Return every line of the listing below so that it matches the original exactly.

■ Records
====
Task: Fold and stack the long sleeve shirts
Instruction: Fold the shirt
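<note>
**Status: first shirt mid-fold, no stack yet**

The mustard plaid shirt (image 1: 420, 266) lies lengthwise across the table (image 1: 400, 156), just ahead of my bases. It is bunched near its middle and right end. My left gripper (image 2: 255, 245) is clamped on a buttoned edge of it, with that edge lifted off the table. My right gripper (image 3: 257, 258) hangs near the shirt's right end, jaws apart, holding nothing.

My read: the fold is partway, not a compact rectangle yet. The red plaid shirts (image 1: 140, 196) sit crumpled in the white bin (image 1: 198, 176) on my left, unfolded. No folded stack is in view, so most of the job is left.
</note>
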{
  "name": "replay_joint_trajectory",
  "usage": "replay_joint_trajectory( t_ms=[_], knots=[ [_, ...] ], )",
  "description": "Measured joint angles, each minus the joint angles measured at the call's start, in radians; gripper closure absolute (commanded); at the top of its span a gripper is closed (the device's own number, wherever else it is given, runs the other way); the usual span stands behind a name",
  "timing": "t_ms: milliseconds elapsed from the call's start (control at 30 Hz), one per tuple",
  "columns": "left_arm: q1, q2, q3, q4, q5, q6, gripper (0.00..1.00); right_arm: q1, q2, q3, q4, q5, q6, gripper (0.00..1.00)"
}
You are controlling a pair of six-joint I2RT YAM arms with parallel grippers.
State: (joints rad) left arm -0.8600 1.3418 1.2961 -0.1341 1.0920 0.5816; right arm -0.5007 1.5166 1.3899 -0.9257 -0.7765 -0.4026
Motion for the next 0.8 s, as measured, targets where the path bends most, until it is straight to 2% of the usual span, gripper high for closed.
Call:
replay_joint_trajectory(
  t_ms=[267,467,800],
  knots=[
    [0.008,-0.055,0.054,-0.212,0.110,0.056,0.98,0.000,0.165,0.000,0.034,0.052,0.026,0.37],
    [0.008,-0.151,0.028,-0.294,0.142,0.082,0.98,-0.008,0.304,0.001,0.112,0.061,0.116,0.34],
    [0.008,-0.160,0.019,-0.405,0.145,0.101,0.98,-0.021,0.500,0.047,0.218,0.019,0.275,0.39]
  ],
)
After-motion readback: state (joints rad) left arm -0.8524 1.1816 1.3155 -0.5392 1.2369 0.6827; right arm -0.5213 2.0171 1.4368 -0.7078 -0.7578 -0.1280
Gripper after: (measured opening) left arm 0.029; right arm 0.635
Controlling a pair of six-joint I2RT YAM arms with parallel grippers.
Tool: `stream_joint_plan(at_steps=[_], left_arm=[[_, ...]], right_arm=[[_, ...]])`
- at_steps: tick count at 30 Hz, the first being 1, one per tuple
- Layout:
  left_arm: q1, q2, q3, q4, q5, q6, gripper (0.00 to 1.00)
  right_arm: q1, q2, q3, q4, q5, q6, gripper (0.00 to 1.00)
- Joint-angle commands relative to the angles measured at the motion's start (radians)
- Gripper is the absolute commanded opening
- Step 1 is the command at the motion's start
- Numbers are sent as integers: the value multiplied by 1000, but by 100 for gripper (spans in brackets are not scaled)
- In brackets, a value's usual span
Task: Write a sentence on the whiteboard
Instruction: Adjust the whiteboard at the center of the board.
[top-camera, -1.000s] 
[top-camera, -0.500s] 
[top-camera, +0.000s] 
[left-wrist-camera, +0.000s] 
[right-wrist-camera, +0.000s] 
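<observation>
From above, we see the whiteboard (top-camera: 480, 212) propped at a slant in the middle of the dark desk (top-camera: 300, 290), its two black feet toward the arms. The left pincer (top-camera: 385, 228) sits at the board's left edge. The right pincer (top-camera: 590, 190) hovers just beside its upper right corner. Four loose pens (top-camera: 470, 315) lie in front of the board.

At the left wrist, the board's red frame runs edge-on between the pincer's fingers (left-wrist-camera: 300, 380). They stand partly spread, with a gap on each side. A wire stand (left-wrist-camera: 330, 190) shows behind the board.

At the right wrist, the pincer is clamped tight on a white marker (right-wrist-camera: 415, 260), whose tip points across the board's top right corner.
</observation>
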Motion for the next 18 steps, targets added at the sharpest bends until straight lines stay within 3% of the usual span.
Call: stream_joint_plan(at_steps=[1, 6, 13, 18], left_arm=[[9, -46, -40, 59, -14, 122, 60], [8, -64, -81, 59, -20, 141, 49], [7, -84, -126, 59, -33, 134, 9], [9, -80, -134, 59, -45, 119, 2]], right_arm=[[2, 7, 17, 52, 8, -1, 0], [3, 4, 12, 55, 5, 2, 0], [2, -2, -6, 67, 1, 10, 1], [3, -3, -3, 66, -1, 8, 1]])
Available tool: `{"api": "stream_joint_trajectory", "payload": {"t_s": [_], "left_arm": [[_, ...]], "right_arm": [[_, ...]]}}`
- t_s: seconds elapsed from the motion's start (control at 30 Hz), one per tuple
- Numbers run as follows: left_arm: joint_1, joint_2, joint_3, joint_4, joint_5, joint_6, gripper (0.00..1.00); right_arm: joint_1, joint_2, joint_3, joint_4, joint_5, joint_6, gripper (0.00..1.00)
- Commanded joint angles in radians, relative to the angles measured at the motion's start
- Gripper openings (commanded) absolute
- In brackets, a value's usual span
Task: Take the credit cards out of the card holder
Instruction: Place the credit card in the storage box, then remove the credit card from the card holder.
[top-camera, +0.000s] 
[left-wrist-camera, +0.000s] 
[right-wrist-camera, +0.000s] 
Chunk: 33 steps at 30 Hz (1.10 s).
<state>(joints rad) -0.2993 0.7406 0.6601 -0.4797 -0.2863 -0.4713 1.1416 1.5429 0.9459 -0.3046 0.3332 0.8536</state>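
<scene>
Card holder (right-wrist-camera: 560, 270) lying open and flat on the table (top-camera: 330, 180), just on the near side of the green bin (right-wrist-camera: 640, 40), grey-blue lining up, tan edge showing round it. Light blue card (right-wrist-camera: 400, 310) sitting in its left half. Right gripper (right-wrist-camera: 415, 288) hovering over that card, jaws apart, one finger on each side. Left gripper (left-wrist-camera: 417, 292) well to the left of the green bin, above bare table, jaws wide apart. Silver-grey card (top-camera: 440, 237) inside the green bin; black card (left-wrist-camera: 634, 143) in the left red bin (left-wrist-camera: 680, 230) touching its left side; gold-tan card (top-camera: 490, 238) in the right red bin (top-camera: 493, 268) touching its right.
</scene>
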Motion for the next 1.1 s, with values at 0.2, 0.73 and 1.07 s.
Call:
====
■ Expected answer
Task: Fold and stack the long sleeve shirts
Instruction: Fold the shirt
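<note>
**Status: first shirt mid-fold, no stack yet**

The mustard plaid shirt (image 1: 420, 266) lies lengthwise across the table (image 1: 400, 156), just ahead of my bases. It is bunched near its middle and right end. My left gripper (image 2: 255, 245) is clamped on a buttoned edge of it, with that edge lifted off the table. My right gripper (image 3: 257, 258) hangs near the shirt's right end, jaws apart, holding nothing.

My read: the fold is partway, not a compact rectangle yet. The red plaid shirts (image 1: 140, 196) sit crumpled in the white bin (image 1: 198, 176) on my left, unfolded. No folded stack is in view, so most of the job is left.
</note>
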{
  "name": "replay_joint_trajectory",
  "usage": "replay_joint_trajectory( t_ms=[_], knots=[ [_, ...] ], )",
  "description": "Measured joint angles, each minus the joint angles measured at the call's start, in radians; gripper closure absolute (commanded); at the top of its span a gripper is closed (the device's own number, wherever else it is given, runs the other way); the usual span stands behind a name",
  "timing": "t_ms: milliseconds elapsed from the call's start (control at 30 Hz), one per tuple",
  "columns": "left_arm: q1, q2, q3, q4, q5, q6, gripper (0.00..1.00); right_arm: q1, q2, q3, q4, q5, q6, gripper (0.00..1.00)"
}
You are controlling a pair of six-joint I2RT YAM arms with parallel grippers.
State: (joints rad) left arm -0.8600 1.3418 1.2961 -0.1341 1.0920 0.5816; right arm -0.5007 1.5166 1.3899 -0.9257 -0.7765 -0.4026
Motion for the next 0.8 s, as measured, targets where the path bends most, until it is straight to 2% of the usual span, gripper high for closed.
Call:
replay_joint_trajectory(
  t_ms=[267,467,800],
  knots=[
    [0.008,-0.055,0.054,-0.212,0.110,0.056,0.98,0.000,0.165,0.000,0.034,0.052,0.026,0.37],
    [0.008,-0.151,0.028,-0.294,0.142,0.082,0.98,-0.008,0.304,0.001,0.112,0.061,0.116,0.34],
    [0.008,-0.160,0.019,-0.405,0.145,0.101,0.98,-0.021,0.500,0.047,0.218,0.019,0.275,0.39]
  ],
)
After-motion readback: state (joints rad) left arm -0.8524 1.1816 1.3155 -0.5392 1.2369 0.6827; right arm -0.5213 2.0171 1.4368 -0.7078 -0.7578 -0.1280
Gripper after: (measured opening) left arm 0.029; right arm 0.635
Controlling a pair of six-joint I2RT YAM arms with parallel grippers.
Tool: `stream_joint_plan(at_steps=[_], left_arm=[[_, ...]], right_arm=[[_, ...]])`
- at_steps: tick count at 30 Hz, the first being 1, one per tuple
- Layout:
  left_arm: q1, q2, q3, q4, q5, q6, gripper (0.00 to 1.00)
  right_arm: q1, q2, q3, q4, q5, q6, gripper (0.00 to 1.00)
- Joint-angle commands relative to the angles measured at the motion's start (radians)
- Gripper is the absolute commanded opening
- Step 1 is the command at the motion's start
- Numbers are sent as integers: the value multiplied by 1000, but by 100 for gripper (spans in brackets are not scaled)
- In brackets, a value's usual span
Task: Write a sentence on the whiteboard
Instruction: Adjust the whiteboard at the center of the board.
[top-camera, -1.000s] 
[top-camera, -0.500s] 
[top-camera, +0.000s] 
[left-wrist-camera, +0.000s] 
[right-wrist-camera, +0.000s] 
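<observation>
From above, we see the whiteboard (top-camera: 480, 212) propped at a slant in the middle of the dark desk (top-camera: 300, 290), its two black feet toward the arms. The left pincer (top-camera: 385, 228) sits at the board's left edge. The right pincer (top-camera: 590, 190) hovers just beside its upper right corner. Four loose pens (top-camera: 470, 315) lie in front of the board.

At the left wrist, the board's red frame runs edge-on between the pincer's fingers (left-wrist-camera: 300, 380). They stand partly spread, with a gap on each side. A wire stand (left-wrist-camera: 330, 190) shows behind the board.

At the right wrist, the pincer is clamped tight on a white marker (right-wrist-camera: 415, 260), whose tip points across the board's top right corner.
</observation>
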Motion for the next 18 steps, targets added at the sharpest bends until straight lines stay within 3% of the usual span.
Call: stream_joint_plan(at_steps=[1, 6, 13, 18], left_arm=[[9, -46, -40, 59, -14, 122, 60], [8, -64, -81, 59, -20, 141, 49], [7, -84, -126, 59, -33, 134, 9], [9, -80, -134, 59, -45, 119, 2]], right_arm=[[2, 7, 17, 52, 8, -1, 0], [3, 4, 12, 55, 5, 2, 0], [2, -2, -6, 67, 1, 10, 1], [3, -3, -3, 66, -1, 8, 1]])
Available tool: `{"api": "stream_joint_trajectory", "payload": {"t_s": [_], "left_arm": [[_, ...]], "right_arm": [[_, ...]]}}`
- t_s: seconds elapsed from the motion's start (control at 30 Hz), one per tuple
- Numbers run as follows: left_arm: joint_1, joint_2, joint_3, joint_4, joint_5, joint_6, gripper (0.00..1.00); right_arm: joint_1, joint_2, joint_3, joint_4, joint_5, joint_6, gripper (0.00..1.00)
- Commanded joint angles in radians, relative to the angles measured at the motion's start
- Gripper openings (commanded) absolute
- In brackets, a value's usual span
Task: Take the credit cards out of the card holder
Instruction: Place the credit card in the storage box, then remove the credit card from the card holder.
[top-camera, +0.000s] 
[left-wrist-camera, +0.000s] 
[right-wrist-camera, +0.000s] 
Chunk: 33 steps at 30 Hz (1.10 s).
<state>(joints rad) -0.2993 0.7406 0.6601 -0.4797 -0.2863 -0.4713 1.1416 1.5429 0.9459 -0.3046 0.3332 0.8536</state>
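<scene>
Card holder (right-wrist-camera: 560, 270) lying open and flat on the table (top-camera: 330, 180), just on the near side of the green bin (right-wrist-camera: 640, 40), grey-blue lining up, tan edge showing round it. Light blue card (right-wrist-camera: 400, 310) sitting in its left half. Right gripper (right-wrist-camera: 415, 288) hovering over that card, jaws apart, one finger on each side. Left gripper (left-wrist-camera: 417, 292) well to the left of the green bin, above bare table, jaws wide apart. Silver-grey card (top-camera: 440, 237) inside the green bin; black card (left-wrist-camera: 634, 143) in the left red bin (left-wrist-camera: 680, 230) touching its left side; gold-tan card (top-camera: 490, 238) in the right red bin (top-camera: 493, 268) touching its right.
</scene>
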Motion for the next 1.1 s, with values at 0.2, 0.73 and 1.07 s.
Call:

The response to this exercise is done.